"Intelligent" Pre-Crime Surveillance Cameras Coming Within Five Years

Minority Report style devices to monitor “suspicious” individuals
Steve Watson

Prison Planet
Sep. 23, 2009

Surveillance cameras that can identify suspicious individuals and prevent crimes before they take place could be rolled out all over the UK within the next five years scientists have claimed.

The program, named ISIS (Integrated Sensor Information System), presumably after the Pagan Goddess, is in development at Queen's University Belfast.

The CCTV technology identifies suspicious individuals and behaviour and then acts to stamp out crimes before they happen, reports the London Telegraph.

The cameras assess situations and individuals based on pre-programmed criteria and can relay warnings to police and control rooms.

Potential criminal behaviour the cameras will be programmed to pick up on is listed as wearing hooded tops, making sudden movements, moving seats on public transport and engaging in verbal aggression.

The developers are planning to add metal detectors, motion detectors and microphones to the technology, which they say can be used with any existing network of surveillance cameras.

This means the system could be integrated into the planned national CCTV database.

The idea for the cameras comes in response to revelations that CCTV does virtually nothing to prevent or even help solve crimes.

A recent internal police report found that in London just one crime is solved a year by every 1,000 CCTV cameras, while a Scotland Yard study in 2008 found that only 3% of street robberies in London were solved using CCTV images.

In addition, police do not have the time or the man power to study hours of CCTV footage.

Of course, instead of scrapping the things and re-directing the billions spent on them into other methods of reducing crime, such as improving the quality of life in high crime areas, deluded boffins believe the answer is to “improve” the cameras and turn the country into something akin to Philip K. Dick’s Minority Report.

Britain has more security cameras than any other country in Europe. Estimates puts the total at 4.2 million, or one for every 14 people, with one million in London alone. Privacy International, assesses that the British public is the most watched citizenry in Europe.

To put that in perspective, in the Communist police state of China, which has a population of 1.3 billion, there are just 2.75 million cameras, the equivalent of one for every 472,000 of its citizens.

Pre-crime cameras are just the latest in a long line of promised future technological upgrades to the panopticon being built around us. Here is a reminder of some of the other delicious big brother devices we have been promised:

Behaviour monitoring cameras – An early predecessor to the proposed pre-crime cameras, these devices are programmed to sound an alarm when they spot suspicious behaviour, such as waiting somewhere for a prolonged period of time or just walking in a suspicious way. These have already been deployed in airports and train stations.

Talking / Shouting cameras - In an incredibly Orwellian move, loudspeakers are being fitted to surveillance cameras throughout major cities, allowing CCTV operators to bark commands at people who drop litter, act in an aggressive manner or loiter. Some of these cameras will even use the voices of children who will be recruited from schools to take part in the scheme and will be shown round CCTV operating rooms on school trips, learning how wonderful the big brother state is and how forcing people to behave in a certain way in public is the essence of a free society.

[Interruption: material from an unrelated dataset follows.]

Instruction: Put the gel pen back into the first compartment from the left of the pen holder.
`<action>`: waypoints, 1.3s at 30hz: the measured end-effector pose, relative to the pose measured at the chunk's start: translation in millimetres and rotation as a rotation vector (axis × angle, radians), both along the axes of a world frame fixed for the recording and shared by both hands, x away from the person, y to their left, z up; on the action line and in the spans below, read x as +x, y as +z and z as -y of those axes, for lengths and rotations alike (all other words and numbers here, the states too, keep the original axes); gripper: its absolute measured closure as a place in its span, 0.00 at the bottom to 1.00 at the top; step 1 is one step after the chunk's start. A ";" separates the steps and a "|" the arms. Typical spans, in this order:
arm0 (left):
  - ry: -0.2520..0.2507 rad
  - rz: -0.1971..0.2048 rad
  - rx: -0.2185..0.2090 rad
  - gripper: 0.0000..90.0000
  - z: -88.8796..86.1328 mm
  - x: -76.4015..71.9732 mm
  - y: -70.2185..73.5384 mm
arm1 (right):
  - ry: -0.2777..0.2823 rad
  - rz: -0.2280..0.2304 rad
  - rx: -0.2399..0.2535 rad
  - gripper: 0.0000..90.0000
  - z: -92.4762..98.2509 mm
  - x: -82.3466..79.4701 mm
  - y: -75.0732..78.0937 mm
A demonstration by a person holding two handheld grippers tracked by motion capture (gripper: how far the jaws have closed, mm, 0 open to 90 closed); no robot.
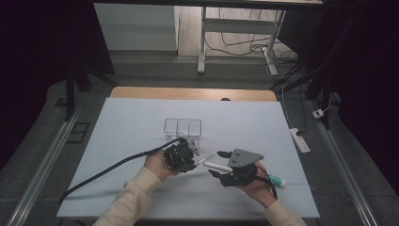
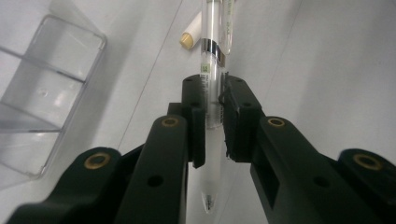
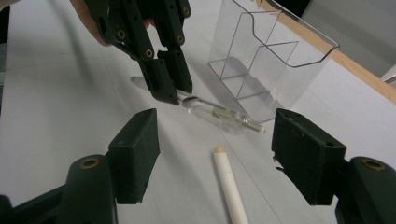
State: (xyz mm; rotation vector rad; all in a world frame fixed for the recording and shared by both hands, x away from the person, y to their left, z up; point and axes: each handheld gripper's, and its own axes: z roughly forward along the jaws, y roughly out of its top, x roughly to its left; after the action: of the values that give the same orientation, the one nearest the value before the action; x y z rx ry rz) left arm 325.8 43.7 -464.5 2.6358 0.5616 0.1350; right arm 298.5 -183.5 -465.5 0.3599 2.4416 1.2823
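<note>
My left gripper [image 2: 215, 86] is shut on a clear pen [image 2: 211, 28], gripping it across the barrel, and the pen sticks out both ways from the jaws. In the high view this gripper [image 1: 192, 150] is just in front of a clear plastic organizer [image 1: 182, 127]. A white stick with a cream tip [image 3: 229, 186] lies on the table between the wide-apart jaws of my right gripper [image 3: 217, 149], and the pads do not touch it. In the right gripper view the left gripper [image 3: 161, 70] holds the pen [image 3: 219, 114] low over the table beside the organizer [image 3: 266, 60].
A white sheet [image 1: 117, 141] covers the table, with a wooden edge [image 1: 188, 93] at the far side. A small white tube with a green cap [image 1: 277, 181] lies by the right hand. A power strip [image 1: 299, 140] and cables are on the floor to the right.
</note>
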 end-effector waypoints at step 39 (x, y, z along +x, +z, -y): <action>-0.098 -0.014 -0.067 0.88 6.6 -9.4 10.8 | 0.133 0.125 -0.384 0.75 -36.0 1.4 -22.6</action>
State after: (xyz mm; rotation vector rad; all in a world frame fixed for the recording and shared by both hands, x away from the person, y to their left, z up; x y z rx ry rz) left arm 316.5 37.1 -453.7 2.5952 0.4322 0.0668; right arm 300.0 -147.5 -488.0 0.0144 2.5622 0.8249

X-Ray firing cameras – Documents leaked from the Home Office have revealed that the government is looking into using X-ray technology cameras by concealing them in lamp posts to “trap terror suspects”. The cameras allow operators to see through people’s clothes and look for suspicious items.

Eavesdropping cameras – London police and councils are considering monitoring our conversations in the street using high-powered microphones attached to CCTV cameras that can pick up “aggressive tones” on the basis of 12 factors, including decibel level, pitch and the speed at which words are spoken.

Face scanning cameras – linked into the national CCTV database, software will allow cameras to scan hundreds of faces a second in crowds of people.